One way to gain perspective is to look at ourselves as if beholding a newborn; our essential nature is so much more available to us in infancy. Babies remind us of the marvel of human life and also its fragility. To become and remain incarnate is nothing short of miraculous. If we can show ourselves the unconditional cherishing we bring to a new life, we can know ourselves anew. It can take our breath away to revel in our magnificence; yes, even in the midst of our messiness. If we allow ourselves a larger field of appreciation, we will come to life more fully.

Let yourself be awestruck by the marvel of your existence. See yourself through eyes of wonder and through the warmth of your own embrace. Pick yourself up with love.

I am a miraculous expression of humanity.

Imagine Your Ancestors

Consider the history that preceded your arrival; we are each the product of millennia of intentionality. Let’s honor the energies and intentions of our ancestors toward life. We are the result of so much longing and effort. Our cells are filled with the imprint of generations, and if we could be held by all those who came before us, we would be celebrated so gratefully as perfect — an unimaginable, unrepeatable miracle — exactly as we are. A beautiful surprise.

Imagine yourself at the center of a circle of your ancestors, with their arms outstretched to celebrate you and thank you for carrying on their lineage with such magnificence.

My life is a celebration of the longing and energy of all those who came before me.

Give Yourself Credit

It is a radical act to acknowledge how whole and complete we are, especially within a culture bent on trying to convince us that we are not enough.
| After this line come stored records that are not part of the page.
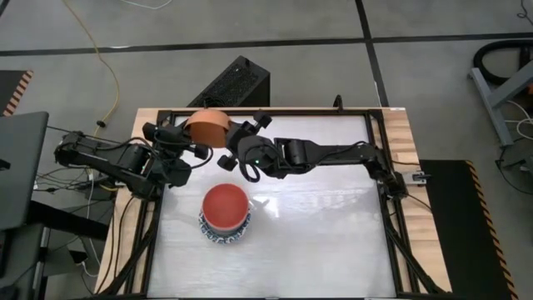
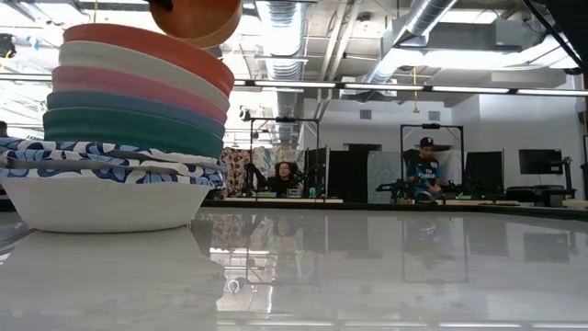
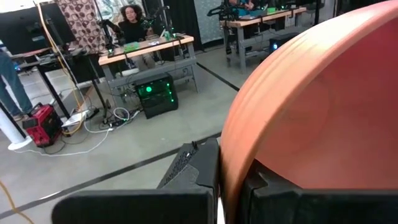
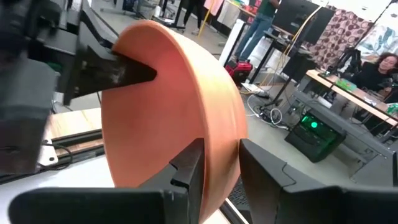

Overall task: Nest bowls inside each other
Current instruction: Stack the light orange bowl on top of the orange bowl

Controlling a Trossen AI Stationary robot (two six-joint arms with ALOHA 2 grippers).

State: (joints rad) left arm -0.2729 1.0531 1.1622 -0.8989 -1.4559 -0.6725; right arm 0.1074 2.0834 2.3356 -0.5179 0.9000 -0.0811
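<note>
An orange bowl (image 1: 206,127) hangs in the air over the table's far left part, tipped onto its side; the low view shows it (image 2: 195,18) above the stack. My left gripper (image 3: 233,168) is shut on its rim. My right gripper (image 4: 221,146) comes from the right, open, with one finger on either side of the opposite rim; whether they touch it does not show. Several bowls stand nested in a stack (image 1: 225,212), red on top, then cream, pink, blue and teal, in blue-patterned white bowls (image 2: 101,184) that rest on the table. My left gripper pinches the orange bowl's rim (image 3: 229,186) between its two fingers, one finger inside the bowl and one outside. The fingers come level from the table's left side. The bowl stands on edge, lifted clear of the table and the stack.
A black frame (image 1: 379,150) runs round the white tabletop. A black box (image 1: 233,83) sits on the floor beyond the far edge. The right and near parts of the tabletop (image 1: 333,242) hold nothing. People sit at desks (image 2: 423,175) in the room behind.
</note>
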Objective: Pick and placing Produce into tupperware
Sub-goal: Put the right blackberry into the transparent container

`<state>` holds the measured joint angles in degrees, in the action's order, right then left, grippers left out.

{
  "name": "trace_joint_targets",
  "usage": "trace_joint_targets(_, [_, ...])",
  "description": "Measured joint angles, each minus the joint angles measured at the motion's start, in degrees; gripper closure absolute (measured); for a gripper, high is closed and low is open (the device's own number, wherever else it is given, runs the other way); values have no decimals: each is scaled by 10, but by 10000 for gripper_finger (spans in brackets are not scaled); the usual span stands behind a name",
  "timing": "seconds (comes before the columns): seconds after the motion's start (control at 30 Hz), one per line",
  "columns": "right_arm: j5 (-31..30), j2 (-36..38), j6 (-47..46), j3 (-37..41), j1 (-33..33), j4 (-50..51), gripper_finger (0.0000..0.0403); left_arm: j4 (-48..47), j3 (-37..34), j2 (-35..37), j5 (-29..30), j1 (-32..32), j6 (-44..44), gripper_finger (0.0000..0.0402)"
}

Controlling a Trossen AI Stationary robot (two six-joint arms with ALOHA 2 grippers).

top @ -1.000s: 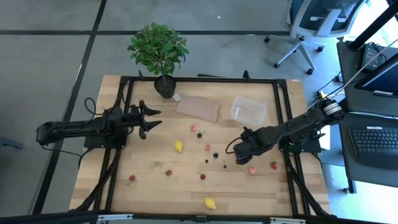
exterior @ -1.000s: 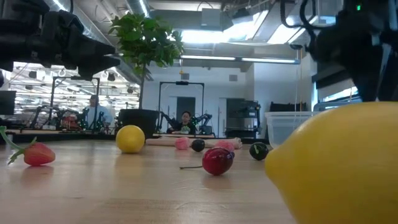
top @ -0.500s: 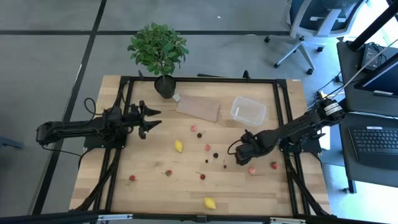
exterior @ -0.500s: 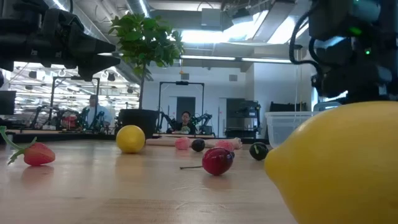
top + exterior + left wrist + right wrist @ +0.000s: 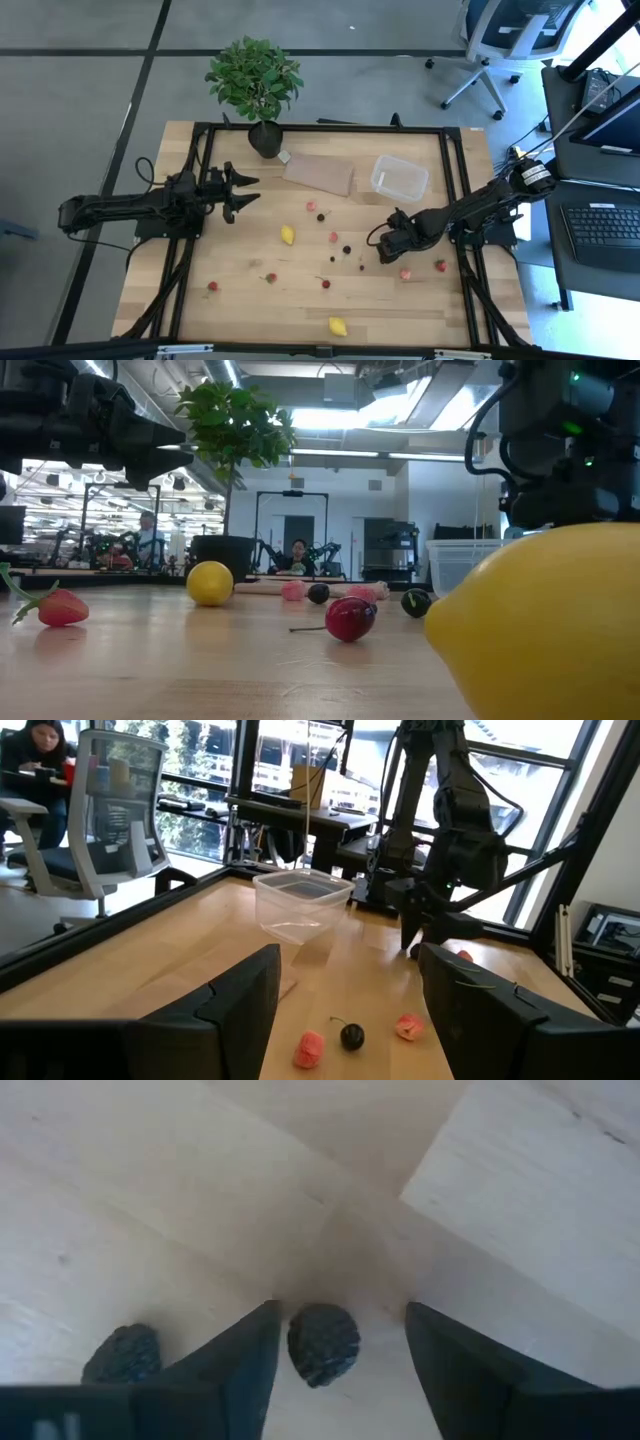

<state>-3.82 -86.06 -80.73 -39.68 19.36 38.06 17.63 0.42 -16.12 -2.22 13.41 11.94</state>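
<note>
Two arms work over the wooden bench (image 5: 250, 300), and only the right one is down among the fruit. The right end effector (image 5: 385, 252) is lowered to the bench surface toward the right edge, its fingers (image 5: 245, 1360) spread wide on either side of a dark berry (image 5: 323, 1342) that lies on the wood between them, untouched by either finger; a second dark berry (image 5: 124, 1354) lies just beside the outer face of one finger. A pink berry (image 5: 405, 273) and a red strawberry (image 5: 439, 265) sit near that end effector, toward the right edge.

The left end effector (image 5: 240, 192) hovers above the bench near the left edge, fingers (image 5: 235, 1010) wide apart and holding nothing.

The clear tupperware (image 5: 399, 177) stands empty near the far right corner, just beside a flat brown sheet (image 5: 319, 173). A potted plant (image 5: 255, 83) stands at the far edge. One lemon (image 5: 287, 235) lies mid-bench, another lemon (image 5: 338, 326) by the near edge. Small red berries and dark cherries are scattered across the middle, well apart from the tub.
</note>
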Motion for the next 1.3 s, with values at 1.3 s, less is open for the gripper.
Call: trace_joint_targets(1.3, [-46,-2,136,-252,-110,299,301,0,0,0,0,0,-5,170])
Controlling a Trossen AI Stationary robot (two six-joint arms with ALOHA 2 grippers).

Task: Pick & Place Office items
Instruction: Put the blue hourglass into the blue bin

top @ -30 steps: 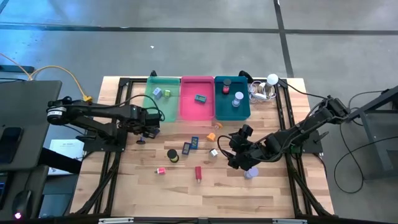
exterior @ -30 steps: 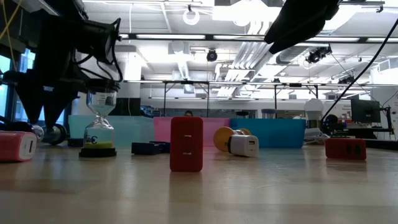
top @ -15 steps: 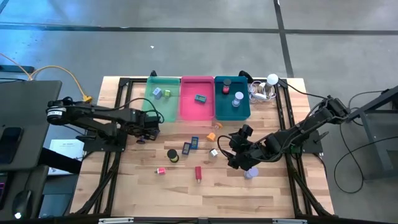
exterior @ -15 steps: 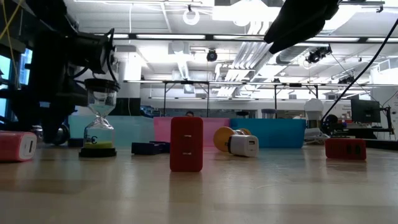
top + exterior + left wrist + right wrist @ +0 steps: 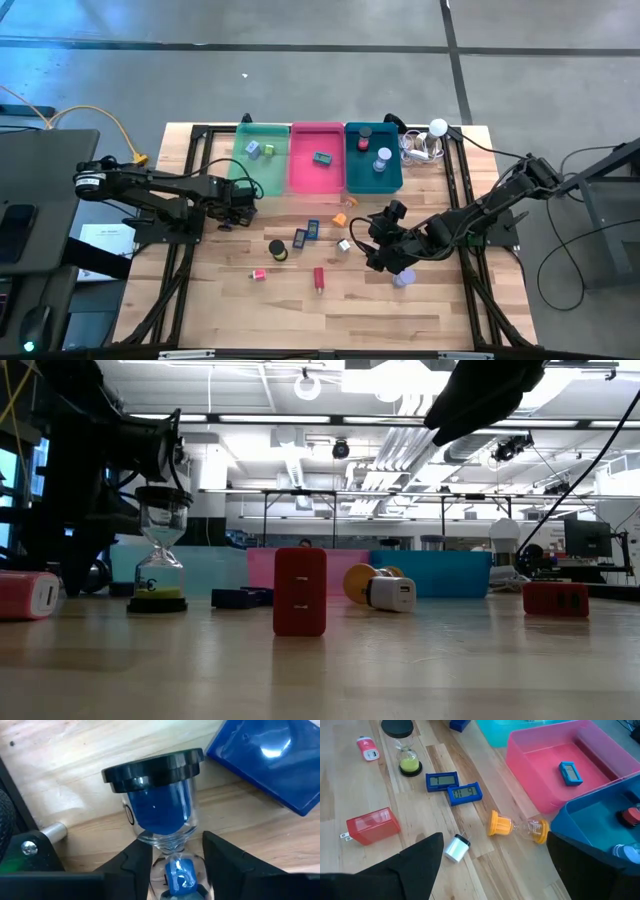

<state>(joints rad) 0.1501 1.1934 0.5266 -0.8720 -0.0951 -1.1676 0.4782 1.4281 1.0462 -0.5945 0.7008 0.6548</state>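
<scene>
Large open robotics lab or workshop hall. Across the top of the low view: bare ceiling with fluorescent strips (image 5: 300,418) and exposed ducts (image 5: 400,445); monitor (image 5: 585,540) at right. From above: grey concrete floor (image 5: 300,70), wooden tabletop (image 5: 330,305) on black framing, laptop (image 5: 35,200) at left.

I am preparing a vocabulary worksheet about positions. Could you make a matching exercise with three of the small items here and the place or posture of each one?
Items:
1. orange-capped glass hourglass
2. green-sand hourglass with black caps
3. blue digital clock lying apart from the other two

Places:
A. standing upright on the wooden table
B. inside the pink tray
C. lying on its side on the table

Pairs: 1-C, 2-A, 3-B.
</scene>
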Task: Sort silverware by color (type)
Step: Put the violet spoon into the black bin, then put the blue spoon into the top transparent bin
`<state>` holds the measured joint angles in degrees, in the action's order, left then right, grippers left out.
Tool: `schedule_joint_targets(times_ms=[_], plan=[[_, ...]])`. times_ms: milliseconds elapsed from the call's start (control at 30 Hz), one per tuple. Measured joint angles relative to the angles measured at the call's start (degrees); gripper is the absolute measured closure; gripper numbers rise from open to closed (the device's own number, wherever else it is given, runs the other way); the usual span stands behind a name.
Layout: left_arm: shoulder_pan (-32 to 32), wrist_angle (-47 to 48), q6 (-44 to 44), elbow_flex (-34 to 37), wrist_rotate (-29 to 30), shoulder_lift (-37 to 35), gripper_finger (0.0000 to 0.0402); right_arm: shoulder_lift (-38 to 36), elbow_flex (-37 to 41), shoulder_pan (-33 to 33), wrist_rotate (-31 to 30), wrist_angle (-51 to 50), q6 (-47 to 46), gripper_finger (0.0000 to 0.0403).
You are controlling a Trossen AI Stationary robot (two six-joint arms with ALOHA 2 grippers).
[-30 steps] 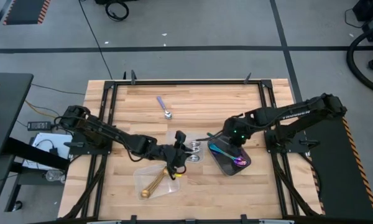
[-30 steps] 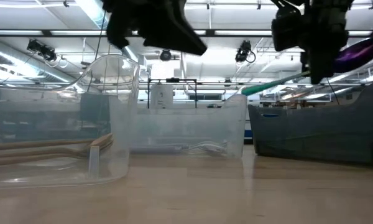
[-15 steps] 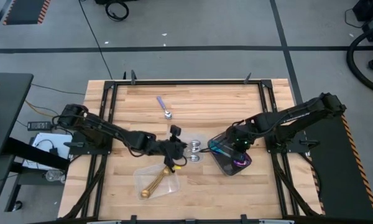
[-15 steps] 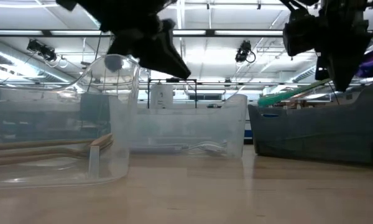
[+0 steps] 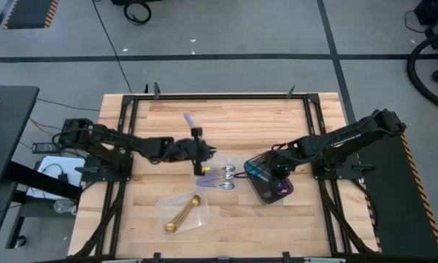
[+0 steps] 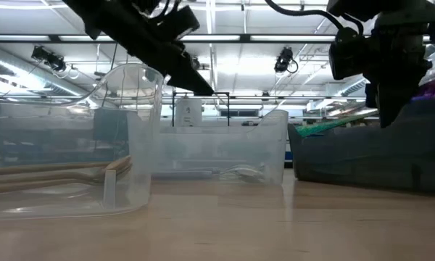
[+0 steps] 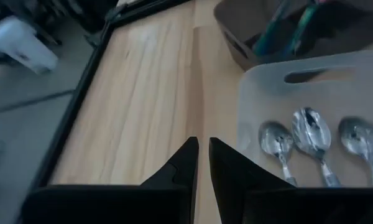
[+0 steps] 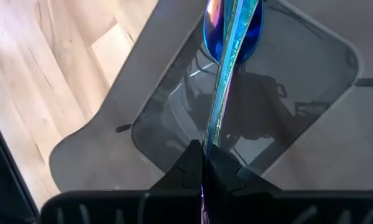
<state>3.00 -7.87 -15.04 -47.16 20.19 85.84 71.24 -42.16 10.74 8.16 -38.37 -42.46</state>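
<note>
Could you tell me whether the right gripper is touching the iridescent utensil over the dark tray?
Touching: the right wrist view shows the right gripper pinching the iridescent utensil above the dark tray.

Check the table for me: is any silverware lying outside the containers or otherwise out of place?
One: a purple-handled utensil lies alone on the bare wood at the table's far side, outside every container. The silver spoons and gold pieces sit in their clear containers.
</note>
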Motion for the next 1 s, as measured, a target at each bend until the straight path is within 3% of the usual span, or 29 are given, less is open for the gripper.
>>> schedule_joint_targets(times_ms=[100, 400, 700, 1000], plan=[[-2.7, 0.0, 4.2, 0.0, -3.2, 0.0, 0.0356, 0.0, 0.5, 0.1, -0.2, 0.1, -0.1, 0.0393], [-8.4, 2.1, 14.4, 0.0, -3.5, 0.0, 0.0350, 0.0, 2.7, 0.1, -1.1, 2.1, 3.0, 0.0363], [-11.1, 6.6, 16.3, 0.0, -7.7, 0.0, 0.0299, -0.8, 3.3, -0.1, 2.4, 4.0, 3.0, 0.0334], [-15.9, 13.8, 14.3, -0.1, -8.8, 0.0, 0.0295, -4.0, 2.9, 0.1, 6.3, 4.1, 0.7, 0.0335]])
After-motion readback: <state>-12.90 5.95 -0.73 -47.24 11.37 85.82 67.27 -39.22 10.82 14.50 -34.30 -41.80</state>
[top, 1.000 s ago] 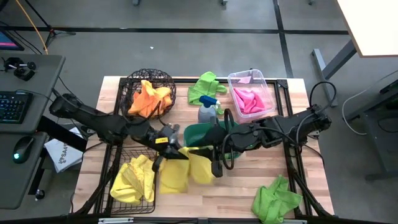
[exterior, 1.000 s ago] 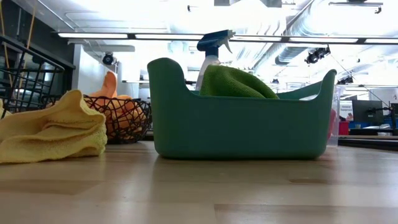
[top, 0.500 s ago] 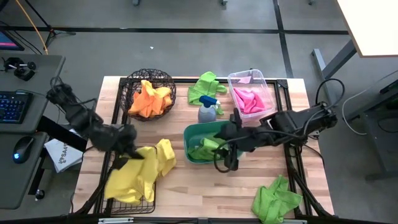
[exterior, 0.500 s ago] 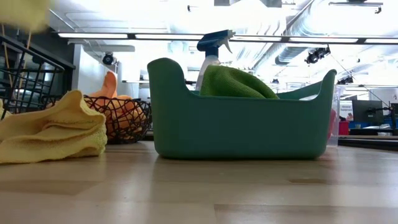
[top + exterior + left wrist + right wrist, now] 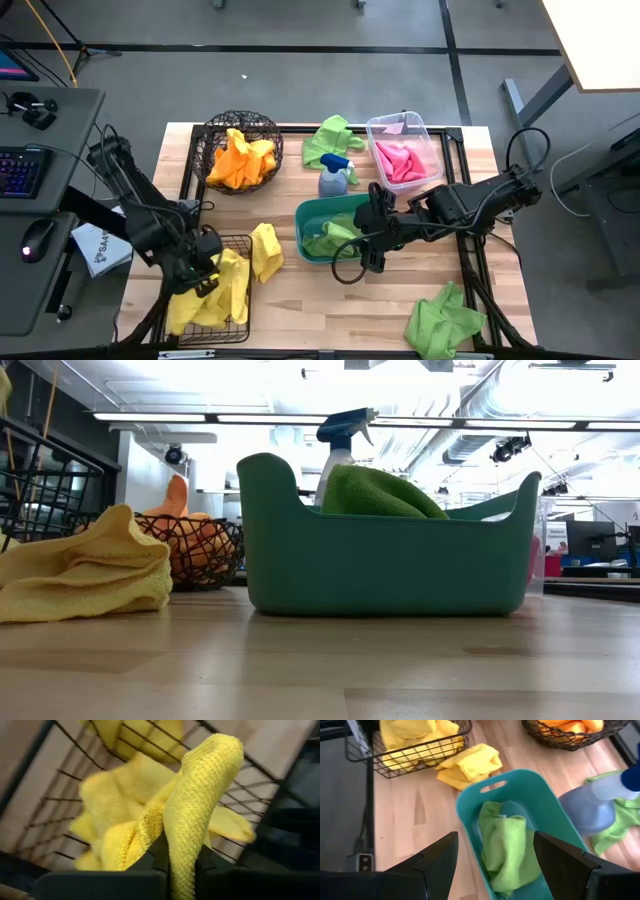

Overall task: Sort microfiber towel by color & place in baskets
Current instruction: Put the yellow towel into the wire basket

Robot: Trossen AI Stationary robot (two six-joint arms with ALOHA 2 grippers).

It is a radical act of gratefulness to celebrate all that is abundant and extraordinary about us and our lives. We can give ourselves credit for resilience in the face of lives that are not always easy. We can affirm our courage and strength. We can delight in the idiosyncrasies that are the basis for the love that others feel toward us. And we can be grateful for the conditions that have allowed us to develop our extraordinary strengths.

When you feel lacking, consider all of the ways that you are already enough, and the ways that your ordinary is more than extraordinary.

I am cause for celebration, just the way that I am.

Tend to Your Wonders

When we ally ourselves with our innate beliefs and spiritual principles, we are reminded that we are each perfect “children of God.” We are made of longing and courage. The world wants us here, now, as we are. Who are we to question this? We were made for purposes that we can spend our entire lifetime exploring. Grace invites us forward to embody ourselves with aplomb and guides us to fulfill our essential being. If you believe in unconditional love, then bring it home to yourself. Tend to your wonders.

Invite yourself to live as if — as if you are fully chosen at all times, as if you are aligned with the exact intentions of the universe and your true nature, as if you are imperfectly perfect and perfectly imperfect. You are.

I attend to the ways I wholeheartedly belong.

Be Yourself with Abandon

Our capacity to experience pleasure rests in our ability to be comfortable with who we are. From a place of self-acceptance, we can better notice beauty and celebrate life through all of our senses and see ourselves as an essential part of the whole. We can play, rest, laugh, and be creative with abandon. Abandoning the need to do more and be more opens the doors to the fullness of enjoyment, and enjoyment is a worthy aspiration.

Notice more of the pleasures in being exactly who you are. Embrace your quirks and let them show more, laugh at yourself, and find the occasion to laud your humanity, with love.

I discover joyful pleasure in moments of self-abandon.